**AIM OF THE EXERCISE:**
Each line of the listing, apart from the pictures, is to be printed exactly.

**DATA FOR THE TASK:**

*** Block opens ***

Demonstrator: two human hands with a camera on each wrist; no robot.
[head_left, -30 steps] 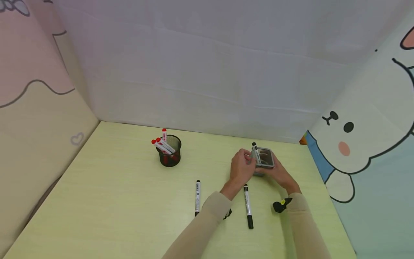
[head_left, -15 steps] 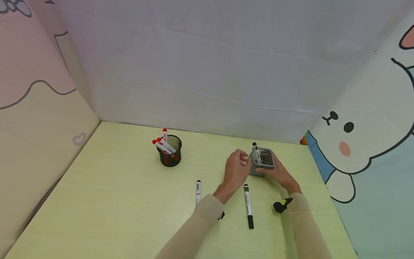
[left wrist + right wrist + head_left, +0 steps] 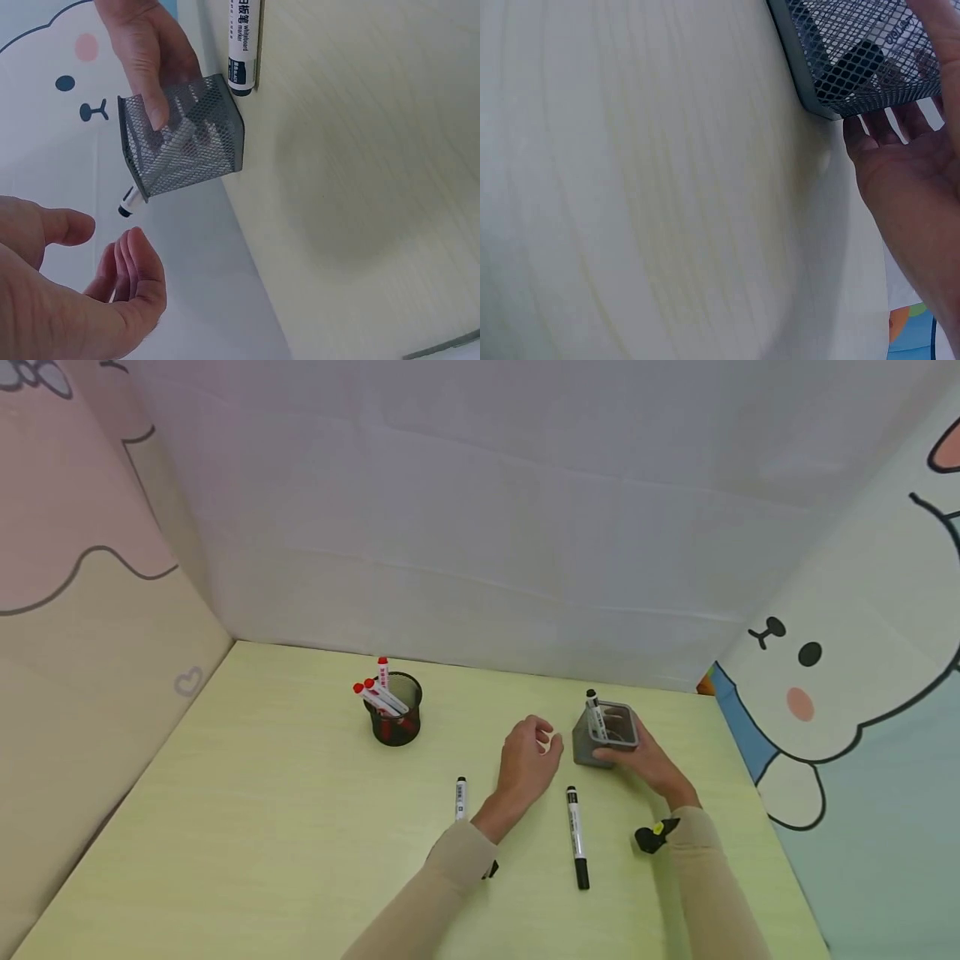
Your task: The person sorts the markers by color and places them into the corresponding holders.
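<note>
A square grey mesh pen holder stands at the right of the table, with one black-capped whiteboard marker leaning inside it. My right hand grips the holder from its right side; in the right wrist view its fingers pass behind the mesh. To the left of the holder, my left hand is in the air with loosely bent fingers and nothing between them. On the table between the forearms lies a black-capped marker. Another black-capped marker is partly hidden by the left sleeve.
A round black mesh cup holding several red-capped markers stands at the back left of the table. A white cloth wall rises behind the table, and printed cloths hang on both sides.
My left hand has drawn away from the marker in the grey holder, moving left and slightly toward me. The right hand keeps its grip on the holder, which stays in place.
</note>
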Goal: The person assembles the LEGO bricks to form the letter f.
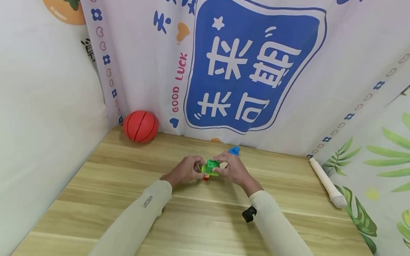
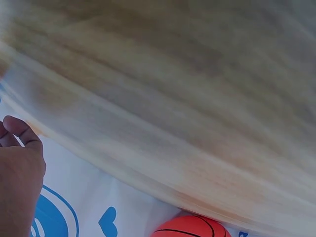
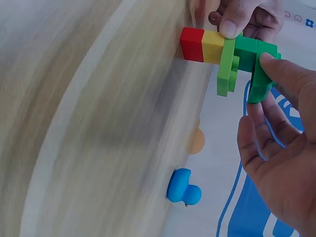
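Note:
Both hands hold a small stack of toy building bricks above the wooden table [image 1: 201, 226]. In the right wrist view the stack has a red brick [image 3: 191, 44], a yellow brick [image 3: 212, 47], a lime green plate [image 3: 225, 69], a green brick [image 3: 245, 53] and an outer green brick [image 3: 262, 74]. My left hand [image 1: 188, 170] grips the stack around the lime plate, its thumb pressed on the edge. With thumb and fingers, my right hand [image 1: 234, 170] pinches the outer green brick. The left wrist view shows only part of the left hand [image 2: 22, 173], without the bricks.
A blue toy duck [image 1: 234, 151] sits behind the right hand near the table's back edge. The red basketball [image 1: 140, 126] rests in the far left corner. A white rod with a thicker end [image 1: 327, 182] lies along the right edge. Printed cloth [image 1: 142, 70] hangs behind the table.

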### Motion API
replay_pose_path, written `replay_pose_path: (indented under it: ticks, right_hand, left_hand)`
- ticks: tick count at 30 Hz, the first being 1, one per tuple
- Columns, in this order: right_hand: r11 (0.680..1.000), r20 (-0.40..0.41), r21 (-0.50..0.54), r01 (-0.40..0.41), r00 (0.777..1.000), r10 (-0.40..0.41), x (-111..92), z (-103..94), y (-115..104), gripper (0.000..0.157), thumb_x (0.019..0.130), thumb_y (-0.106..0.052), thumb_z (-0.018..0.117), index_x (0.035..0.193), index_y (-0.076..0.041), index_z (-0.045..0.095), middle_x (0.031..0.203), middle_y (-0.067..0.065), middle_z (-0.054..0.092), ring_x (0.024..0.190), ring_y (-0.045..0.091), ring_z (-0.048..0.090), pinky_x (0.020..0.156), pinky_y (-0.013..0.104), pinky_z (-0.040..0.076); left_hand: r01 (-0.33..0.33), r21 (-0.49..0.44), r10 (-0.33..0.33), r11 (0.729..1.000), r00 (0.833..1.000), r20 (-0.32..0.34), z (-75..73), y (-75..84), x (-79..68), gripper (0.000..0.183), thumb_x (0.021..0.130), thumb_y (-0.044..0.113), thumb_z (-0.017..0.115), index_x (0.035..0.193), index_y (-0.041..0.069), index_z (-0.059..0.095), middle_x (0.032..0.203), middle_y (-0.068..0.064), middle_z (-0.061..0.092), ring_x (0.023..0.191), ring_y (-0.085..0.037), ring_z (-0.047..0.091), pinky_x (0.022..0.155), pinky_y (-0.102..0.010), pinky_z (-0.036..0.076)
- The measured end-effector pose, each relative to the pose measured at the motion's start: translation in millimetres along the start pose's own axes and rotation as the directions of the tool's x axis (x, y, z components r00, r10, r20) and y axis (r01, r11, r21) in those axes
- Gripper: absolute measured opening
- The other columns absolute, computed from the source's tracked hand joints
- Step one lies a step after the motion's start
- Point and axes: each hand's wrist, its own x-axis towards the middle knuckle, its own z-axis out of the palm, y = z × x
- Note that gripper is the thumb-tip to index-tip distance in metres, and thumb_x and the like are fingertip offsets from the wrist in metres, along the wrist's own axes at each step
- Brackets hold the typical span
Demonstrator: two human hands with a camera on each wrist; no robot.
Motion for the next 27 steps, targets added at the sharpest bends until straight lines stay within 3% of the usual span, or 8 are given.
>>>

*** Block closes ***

**RESPONSE FOR THIS EXERCISE:**
Demonstrator: two human hands with a camera on each wrist; no robot.
[head_left, -30 steps] 
[head_left, -15 steps] 
[left wrist + right wrist + head_left, +0 steps] 
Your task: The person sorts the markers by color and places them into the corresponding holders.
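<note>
A square grey mesh pen holder stands at the right of the table, with one black-capped whiteboard marker leaning inside it. My right hand grips the holder from its right side; in the right wrist view its fingers pass behind the mesh. To the left of the holder, my left hand is in the air with loosely bent fingers and nothing between them. On the table between the forearms lies a black-capped marker. Another black-capped marker is partly hidden by the left sleeve.
A round black mesh cup holding several red-capped markers stands at the back left of the table. A white cloth wall rises behind the table, and printed cloths hang on both sides.
My left hand has drawn away from the marker in the grey holder, moving left and slightly toward me. The right hand keeps its grip on the holder, which stays in place.
</note>
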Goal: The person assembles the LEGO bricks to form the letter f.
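Note:
Both hands hold a small stack of toy building bricks above the wooden table [image 1: 201, 226]. In the right wrist view the stack has a red brick [image 3: 191, 44], a yellow brick [image 3: 212, 47], a lime green plate [image 3: 225, 69], a green brick [image 3: 245, 53] and an outer green brick [image 3: 262, 74]. My left hand [image 1: 188, 170] grips the stack around the lime plate, its thumb pressed on the edge. With thumb and fingers, my right hand [image 1: 234, 170] pinches the outer green brick. The left wrist view shows only part of the left hand [image 2: 22, 173], without the bricks.
A blue toy duck [image 1: 234, 151] sits behind the right hand near the table's back edge. The red basketball [image 1: 140, 126] rests in the far left corner. A white rod with a thicker end [image 1: 327, 182] lies along the right edge. Printed cloth [image 1: 142, 70] hangs behind the table.
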
### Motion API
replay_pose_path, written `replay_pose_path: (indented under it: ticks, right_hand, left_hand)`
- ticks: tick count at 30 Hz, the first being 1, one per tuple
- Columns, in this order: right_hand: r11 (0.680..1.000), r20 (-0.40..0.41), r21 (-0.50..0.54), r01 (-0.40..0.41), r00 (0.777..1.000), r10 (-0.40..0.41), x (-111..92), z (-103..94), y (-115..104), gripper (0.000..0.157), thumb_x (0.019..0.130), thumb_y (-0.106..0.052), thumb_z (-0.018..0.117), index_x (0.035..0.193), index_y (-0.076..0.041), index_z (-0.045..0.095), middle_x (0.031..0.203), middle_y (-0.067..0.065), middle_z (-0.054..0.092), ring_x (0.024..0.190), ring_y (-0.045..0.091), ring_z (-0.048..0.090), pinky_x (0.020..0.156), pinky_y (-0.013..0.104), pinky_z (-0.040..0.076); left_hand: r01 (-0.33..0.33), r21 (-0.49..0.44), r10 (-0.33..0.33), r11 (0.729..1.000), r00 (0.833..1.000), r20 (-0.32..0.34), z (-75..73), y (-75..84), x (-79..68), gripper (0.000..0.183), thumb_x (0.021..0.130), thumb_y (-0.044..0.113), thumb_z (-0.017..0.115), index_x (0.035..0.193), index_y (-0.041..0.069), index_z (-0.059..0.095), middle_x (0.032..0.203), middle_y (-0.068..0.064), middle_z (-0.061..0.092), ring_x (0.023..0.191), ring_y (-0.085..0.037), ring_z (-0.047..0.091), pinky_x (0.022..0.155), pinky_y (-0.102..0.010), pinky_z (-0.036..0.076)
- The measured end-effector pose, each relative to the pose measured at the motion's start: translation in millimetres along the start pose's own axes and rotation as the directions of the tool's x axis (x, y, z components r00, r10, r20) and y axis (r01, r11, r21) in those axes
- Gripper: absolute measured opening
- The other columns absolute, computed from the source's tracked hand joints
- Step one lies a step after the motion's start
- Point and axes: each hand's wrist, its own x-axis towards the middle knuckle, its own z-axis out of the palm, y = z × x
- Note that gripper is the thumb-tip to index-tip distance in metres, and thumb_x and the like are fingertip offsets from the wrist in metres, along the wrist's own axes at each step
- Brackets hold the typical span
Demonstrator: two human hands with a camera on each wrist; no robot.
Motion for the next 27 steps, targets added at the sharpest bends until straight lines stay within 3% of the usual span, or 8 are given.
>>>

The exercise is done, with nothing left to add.